Reflection on his long game and hints from as early as the 1980s and the emotionally significant roasting at the 2011 White House Correspondents’ Dinner.
[16:11–18:32] Trump’s symbolism and spectacle, including helicopter rides at the Iowa State Fair, outshining traditional campaign tactics and visuals.
Early recognition of his skills as a showman and narrative-shaper.
[19:19–24:44] Deep dive into the way Trump’s very public "birther" campaign against Obama built on themes of outsider resentment and handed him notoriety:
Memorable moment: Barack Obama’s joke at the 2011 White House Correspondents’ Dinner:
Anthony points out Trump’s opportunistic pivot on birtherism during his campaign.
[24:44–29:14] Analysis of the enduring visual—and the pivotal substance—of Trump’s 2015 campaign launch.

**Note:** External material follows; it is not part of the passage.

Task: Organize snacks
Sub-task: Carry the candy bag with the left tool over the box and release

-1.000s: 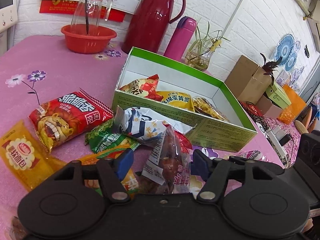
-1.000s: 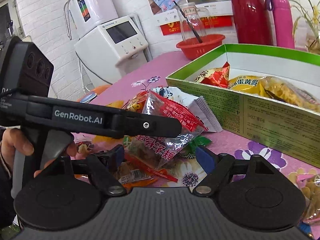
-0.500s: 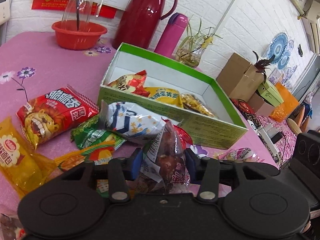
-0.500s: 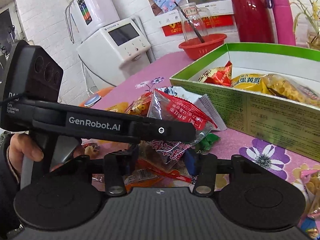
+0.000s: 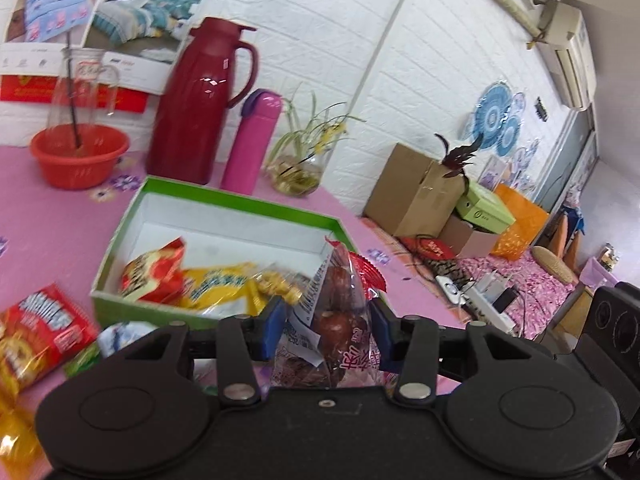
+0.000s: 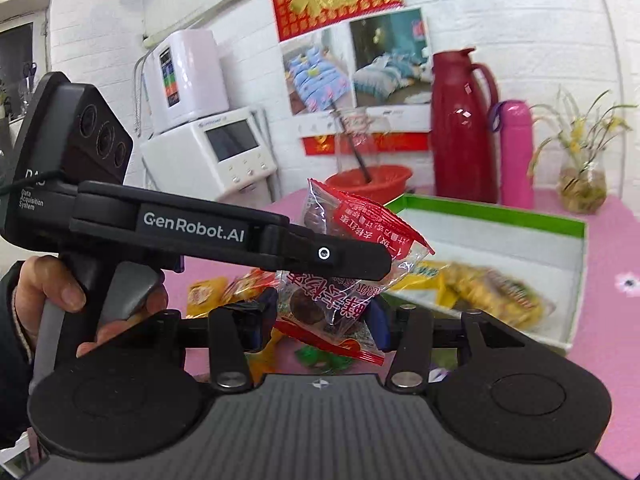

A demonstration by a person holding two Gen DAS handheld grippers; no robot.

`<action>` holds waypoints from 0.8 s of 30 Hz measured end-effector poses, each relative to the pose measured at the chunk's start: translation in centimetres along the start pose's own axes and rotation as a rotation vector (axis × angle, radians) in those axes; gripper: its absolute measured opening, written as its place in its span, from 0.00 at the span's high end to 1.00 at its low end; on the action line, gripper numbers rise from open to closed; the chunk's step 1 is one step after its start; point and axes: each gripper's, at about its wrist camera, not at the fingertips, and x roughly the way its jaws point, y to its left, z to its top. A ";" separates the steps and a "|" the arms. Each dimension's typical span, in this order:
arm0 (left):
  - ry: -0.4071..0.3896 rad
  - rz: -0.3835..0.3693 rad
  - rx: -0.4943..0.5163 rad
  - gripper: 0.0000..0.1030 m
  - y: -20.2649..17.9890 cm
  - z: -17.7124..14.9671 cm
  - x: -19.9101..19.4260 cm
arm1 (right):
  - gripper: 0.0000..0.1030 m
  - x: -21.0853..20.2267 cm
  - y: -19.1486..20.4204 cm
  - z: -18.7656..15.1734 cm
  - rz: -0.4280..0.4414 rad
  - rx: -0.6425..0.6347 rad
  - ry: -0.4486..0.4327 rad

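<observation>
My left gripper (image 5: 326,330) is shut on a clear packet of red dates (image 5: 340,316) and holds it above the table, near the front wall of the green box (image 5: 224,200). The box holds a red packet (image 5: 154,270) and yellow packets (image 5: 218,284). In the right wrist view the left gripper (image 6: 336,258) pinches the date packet (image 6: 360,232). My right gripper (image 6: 320,322) is shut on a red-edged packet (image 6: 340,340) just below it. The box also shows in the right wrist view (image 6: 500,216).
More snacks lie left of the box: a red lion packet (image 5: 36,332) and a white-blue one (image 5: 120,334). A red bowl (image 5: 78,154), a red thermos jug (image 5: 196,100), a pink flask (image 5: 256,140) and a plant vase (image 5: 298,172) stand at the back.
My left gripper closed on the date packet and lifted it toward the box. My right gripper closed on its packet and rose too.
</observation>
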 end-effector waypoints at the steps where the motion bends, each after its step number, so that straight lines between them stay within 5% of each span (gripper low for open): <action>1: -0.003 -0.011 0.002 0.75 -0.2 0.3 0.6 | 0.22 -0.1 -0.5 0.3 -0.017 -0.007 -0.011; 16: 0.002 -0.039 0.026 0.75 -0.9 2.8 9.6 | 0.22 1.6 -7.0 1.0 -0.179 -0.053 -0.023; 17: 0.003 -0.026 0.032 0.71 -0.8 2.8 10.0 | 0.21 1.9 -7.4 0.8 -0.196 -0.060 -0.018; 19: 0.000 0.020 0.038 0.29 -0.4 2.5 10.5 | 0.15 2.8 -8.0 0.2 -0.246 -0.074 -0.008; 20: -0.010 0.049 0.035 0.00 -0.2 2.3 10.4 | 0.00 3.1 -8.3 0.0 -0.272 -0.078 0.005; 24: -0.040 0.102 0.051 0.00 0.6 1.5 9.6 | 0.00 2.4 -9.2 -0.8 -0.295 -0.051 -0.015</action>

“The thing you have to give Donald Trump credit for is that he is a master in marketing and advertising, in commanding the attention of the media... what he said on that day really are many of the policies he has carried right through to this second term.” (Catriona Perry, 25:16)
Anthony cites the infamous “They’re not sending their best...” line and how Trump was “painting with a broad brush,” weaponizing immigration anxieties.
Summary of how Trump centered the themes of immigration, anti-elite populism, and nostalgia—“Make America Great Again”—from day one.
Adam:
“And what comes next we will discuss in the next episode of this series of All Newscast.” (29:14)
The conversation is reflective, thoughtful, and at times self-deprecating, with the hosts candidly admitting past doubts about Trump’s viability and noting the surprise that historians and journalists alike felt as the campaign unfolded. The tone is conversational but authoritative, tinged with hindsight, historical depth, and journalistic observation.
This summary captures the rich context, major themes, memorable moments, and underlying dynamics behind Donald Trump’s unlikely path to the 2016 GOP nomination as dissected by BBC’s Newscast team. It’s a must-listen (or read) for anyone who wants to understand how “the joke candidate” became a world-changing political force.